Responsabilités différenciées

La négociation d’un accord global, applicable à tous les pays, soulève un autre point délicat : dans quelle mesure respectera-t-on le principe des « responsabilités communes mais différenciées » ? Ce principe très important est inscrit dans la Convention cadre des Nations unies sur les Changements climatiques (UNFCCC). Les Etats-Unis et leurs alliés (Canada et Australie notamment) manœuvrent depuis des années afin qu’il ne soit plus pris en compte. A Durban, ils s’étaient déjà opposés avec succès à ce que les textes adoptés y fassent référence explicitement. Le même scénario s’est répété à Doha. Les Etats-Unis sont même parvenus à retirer la référence aux conclusions de Rio+20, pour la simple raison que les principes d’équité et de responsabilité différenciée y sont mentionnés…

Cette question constitue vraiment la pierre de touche des négociations. Face aux Etats-Unis et à leurs partisans, le principe des responsabilités communes mais différenciées est défendu par une alliance hétéroclite regroupant la Chine, l’Inde, la Bolivie, Cuba, le Venezuela et plusieurs pays arabes producteurs de pétrole.

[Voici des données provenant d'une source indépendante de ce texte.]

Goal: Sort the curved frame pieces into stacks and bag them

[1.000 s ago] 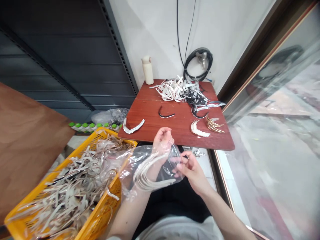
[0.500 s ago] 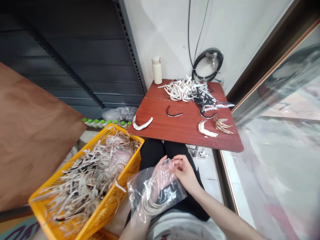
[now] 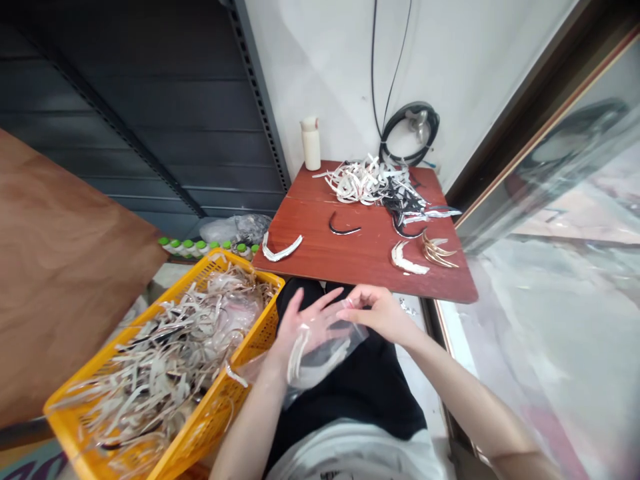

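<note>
A clear plastic bag (image 3: 320,360) with curved white strips inside hangs over my lap. My right hand (image 3: 377,312) pinches the bag's upper edge between thumb and fingers. Behind the film, my left hand (image 3: 313,323) is spread with its fingers apart, the bag lying against its palm and wrist. Left of my lap stands a yellow basket (image 3: 250,345) full of white, brown and black strips and some clear bags. Ahead, the red-brown table (image 3: 320,250) carries a curved white strip bundle (image 3: 283,250), a black curved strip (image 3: 344,230), a cream bundle (image 3: 407,260) and gold strips (image 3: 439,252).
At the table's back lie a pile of white strips (image 3: 357,183) and dark strips (image 3: 405,197), beside a cream bottle (image 3: 311,145). A black cable coil (image 3: 434,127) leans on the wall. Green-capped bottles (image 3: 189,248) line the floor behind the basket. Glass is at right.
My left hand has opened wide and shifted left and up. My right hand has moved slightly up and right, still pinching the bag's edge. The bag looks flatter and more stretched.
</note>
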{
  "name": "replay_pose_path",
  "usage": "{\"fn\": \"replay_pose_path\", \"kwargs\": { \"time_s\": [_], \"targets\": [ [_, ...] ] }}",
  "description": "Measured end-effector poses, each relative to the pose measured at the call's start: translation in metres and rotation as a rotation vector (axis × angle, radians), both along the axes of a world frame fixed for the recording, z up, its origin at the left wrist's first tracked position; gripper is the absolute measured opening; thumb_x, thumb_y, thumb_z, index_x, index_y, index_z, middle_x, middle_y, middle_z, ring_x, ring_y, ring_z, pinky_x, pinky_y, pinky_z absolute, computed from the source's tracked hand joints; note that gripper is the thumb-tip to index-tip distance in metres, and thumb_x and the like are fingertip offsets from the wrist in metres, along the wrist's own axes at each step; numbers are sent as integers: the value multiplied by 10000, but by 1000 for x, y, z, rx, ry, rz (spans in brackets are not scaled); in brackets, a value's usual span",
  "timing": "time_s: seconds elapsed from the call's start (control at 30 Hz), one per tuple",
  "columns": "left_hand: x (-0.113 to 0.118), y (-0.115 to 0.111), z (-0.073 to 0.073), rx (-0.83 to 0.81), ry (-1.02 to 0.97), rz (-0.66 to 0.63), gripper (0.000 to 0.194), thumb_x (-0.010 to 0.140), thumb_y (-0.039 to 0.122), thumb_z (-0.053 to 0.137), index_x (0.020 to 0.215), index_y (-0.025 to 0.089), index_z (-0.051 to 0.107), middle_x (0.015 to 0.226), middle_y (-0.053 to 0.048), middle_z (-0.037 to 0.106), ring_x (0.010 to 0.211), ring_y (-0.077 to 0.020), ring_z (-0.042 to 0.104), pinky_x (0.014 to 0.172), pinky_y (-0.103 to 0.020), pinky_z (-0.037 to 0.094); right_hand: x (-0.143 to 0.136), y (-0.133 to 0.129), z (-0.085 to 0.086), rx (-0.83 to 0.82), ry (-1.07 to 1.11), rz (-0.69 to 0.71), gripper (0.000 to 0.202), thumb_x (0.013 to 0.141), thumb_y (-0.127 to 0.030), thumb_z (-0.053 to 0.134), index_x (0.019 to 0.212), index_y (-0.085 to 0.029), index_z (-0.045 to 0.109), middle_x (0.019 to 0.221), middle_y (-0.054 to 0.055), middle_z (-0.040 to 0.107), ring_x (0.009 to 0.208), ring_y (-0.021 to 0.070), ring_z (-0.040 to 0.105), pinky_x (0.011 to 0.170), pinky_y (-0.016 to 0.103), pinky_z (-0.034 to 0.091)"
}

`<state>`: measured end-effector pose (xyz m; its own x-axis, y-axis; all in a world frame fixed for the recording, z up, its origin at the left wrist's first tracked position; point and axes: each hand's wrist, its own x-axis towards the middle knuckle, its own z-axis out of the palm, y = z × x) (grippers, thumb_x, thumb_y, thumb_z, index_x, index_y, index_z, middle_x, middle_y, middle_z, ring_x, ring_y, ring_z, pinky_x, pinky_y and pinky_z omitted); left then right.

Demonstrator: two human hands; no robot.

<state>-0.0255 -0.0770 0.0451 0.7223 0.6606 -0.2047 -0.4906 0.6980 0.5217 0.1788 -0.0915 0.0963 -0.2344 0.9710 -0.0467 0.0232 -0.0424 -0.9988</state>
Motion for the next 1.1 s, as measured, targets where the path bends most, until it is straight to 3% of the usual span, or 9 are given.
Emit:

Entre ces deux camps, on voit mal comment un compromis est possible… Sauf si ? Sauf si l’expertise scientifique ne sert plus de cadre à la négociation et que chaque pays communique simplement aux autres les mesures qu’il compte prendre pour contribuer au sauvetage du climat. Cette démarche « bottom-up » est celle que les Etats-Unis, la Chine, les autres grands pays émergents et l’UE ont imposée à Copenhague, après l’avoir négociée en parallèle de la Conférence. Sur cette base, oui, un accord est envisageable… mais un accord qui ne permettra pas de rester au-dessous de 2°C de hausse.

 

Pessimisme de rigueur

Suite à Copenhague, plus de 80 gouvernements ont communiqué des « plans climat ». Leur analyse permet de projeter une hausse de température oscillant autour de 3,5 à 4°C d’ici la fin du siècle. Ces projections sont à prendre avec des pincettes, car les principaux émetteurs de gaz à effet de serre s’ingénient à brouiller les pistes. Primo, les mesures qu’ils communiquent manquent souvent de clarté et couvrent une gamme très large de domaines. Secundo, les efforts de réduction des différents pays sont difficiles à mesurer et à comparer. Le plan d’action de Bali prévoyait d’harmoniser la comptabilisation et le rapportage des émissions. On en est loin, notamment parce que les USA –encore eux !- refusent d’harmoniser les règles différentes inclues dans la Convention cadre des Nations Unies et dans le Protocole de Kyoto. De son côté, la Chine sous-estime probablement ses émissions à hauteur de 1,3 Gt de CO2 [2].

Dans un article écrit peu de temps avant Doha, Walden Bello et Richard Heydarian voulaient croire que les deux principaux émetteurs mondiaux de gaz à effet de serre seraient contraints de parvenir dans les années qui viennent à un accord climatique bilatéral, impliquant des réductions d’émission obligatoires pour les deux parties, accord qui servirait ensuite de pivot à un engagement de toutes les nations [3]. Cette analyse nous paraît beaucoup trop optimiste. Elle fait peu de cas des énormes intérêts matériels en jeu. Et mise sur le fait que les décideurs prendront rationnellement les mesures indispensables pour éviter une énorme catastrophe humaine. Rien dans l’histoire du capitalisme ne permet de justifier cet espoir.